“Tweaking” the way schools communicate with their families can result in more effective parent engagement, which in turn can lead to improved academic and social outcomes for children, educators have been told.

Leading parent engagement experts Dr Linda Willis and Professor Beryl Exley from Griffith University told Queensland independent school teachers at a workshop this week that “parent engagement” – a high priority focus for governments and schools – was all about bringing parents and their child’s learning and wellbeing closer together.

One of the keys to achieving quality and sustainable parent engagement is for schools to foster two-way communication between home and school that includes regularly sharing the day’s learning activities via multiple channels that are convenient to parents.

“Once parents know what is being taught in the classroom, or what topic might be coming up, they then have the opportunity to value-add to their child’s learning and we know from the research that when schools and families work in partnership in that way, that is what leads to better outcomes for children – emotionally, socially and academically,” Dr Willis told Independent Schools Queensland’s Parent Engagement in Practice: The Early Years workshop.

Multiple communication channels should be explored

“We also know from our most recent research in independent schools that parents value communication that is short in duration, sharp in focus, offered regularly, always optional and personalised to them and their child’s learning,” Dr Willis [pictured above] said.

“While some parents might value email as a way of getting information from their child’s teacher about what is being taught that day or week – others will respond better to a video blog that they can watch at night or perhaps a virtual space where they can exchange ideas at a time that suits them.”

Short, sharp sharing

Participants at the workshops were shown a number of video vignettes of early years teachers who had seen first hand the richness that comes from bringing parents in closer to what was being taught in the classroom.

Communication methods that directly ‘ping’ classroom learning news to parents’ phones, without the need for families to wrangle with complicated portals and logins, were also shown to be very effective, Professor Exley [pictured below left] said.

“We know those instant forms of communication with parents – perhaps sharing a video of a learning experience at school that day or examples of work the child had just completed – leads to much richer conversations in the car driving home from school or around the dinner table at night.

“So instead of the usual conversation cycle of ‘how was your day – good – what did you learn – I can’t remember,’ the parent is instead able to say, ‘Oh I saw you were looking at the history of the local creek today, did you know….’ In this way the learning continues for the child.

Strategies need to evolve and change

Workshop attendees also heard there was “no one way to do parent engagement”.

Strategies and communication channels with parents need to be tailored to each school’s individual context and community and be regularly reviewed.
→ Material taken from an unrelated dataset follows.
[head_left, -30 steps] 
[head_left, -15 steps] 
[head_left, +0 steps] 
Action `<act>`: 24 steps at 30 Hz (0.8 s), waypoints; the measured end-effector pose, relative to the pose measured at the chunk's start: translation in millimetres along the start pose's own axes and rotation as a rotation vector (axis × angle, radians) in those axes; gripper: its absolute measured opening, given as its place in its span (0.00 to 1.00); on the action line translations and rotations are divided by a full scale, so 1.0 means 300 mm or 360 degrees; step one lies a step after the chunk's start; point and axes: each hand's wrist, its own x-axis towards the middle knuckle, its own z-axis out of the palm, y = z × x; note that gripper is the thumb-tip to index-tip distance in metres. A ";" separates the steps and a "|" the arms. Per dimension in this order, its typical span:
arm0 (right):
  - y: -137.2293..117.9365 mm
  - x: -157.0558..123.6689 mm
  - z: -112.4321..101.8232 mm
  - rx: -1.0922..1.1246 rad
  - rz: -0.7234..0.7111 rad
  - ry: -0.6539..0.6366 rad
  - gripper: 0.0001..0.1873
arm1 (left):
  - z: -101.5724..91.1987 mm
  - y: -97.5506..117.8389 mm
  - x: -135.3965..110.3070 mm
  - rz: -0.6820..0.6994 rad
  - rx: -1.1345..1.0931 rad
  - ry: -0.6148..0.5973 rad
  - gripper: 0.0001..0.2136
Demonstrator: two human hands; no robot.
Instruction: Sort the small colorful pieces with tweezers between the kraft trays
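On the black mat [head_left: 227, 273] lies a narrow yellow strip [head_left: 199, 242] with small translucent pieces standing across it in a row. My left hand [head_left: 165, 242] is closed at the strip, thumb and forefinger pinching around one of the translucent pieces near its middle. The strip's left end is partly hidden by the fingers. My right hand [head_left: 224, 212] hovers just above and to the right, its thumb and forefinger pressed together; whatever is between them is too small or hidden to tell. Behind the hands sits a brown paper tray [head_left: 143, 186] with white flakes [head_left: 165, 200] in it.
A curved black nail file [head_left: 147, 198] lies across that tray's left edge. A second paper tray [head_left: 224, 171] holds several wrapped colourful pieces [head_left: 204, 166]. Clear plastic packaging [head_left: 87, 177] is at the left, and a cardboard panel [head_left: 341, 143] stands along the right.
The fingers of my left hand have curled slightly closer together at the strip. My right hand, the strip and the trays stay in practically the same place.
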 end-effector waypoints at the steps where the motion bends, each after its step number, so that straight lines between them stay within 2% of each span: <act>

Communication strategies should also take account of social and cultural diversity.

“Context is critical, as is school leadership when it comes to effective parent engagement,” Dr Willis said.

“We know school leaders play a key role in engaging parents as they set the tone and establish a culture of parent engagement at all levels of the school.”

This week’s workshop was the first in a series of four Parent Engagement in Practice workshops that Independent Schools Queensland and Queensland Independent Schools Parents Network are providing for independent schools in 2022. Each workshop has a different focus – across year levels of school or curriculum areas.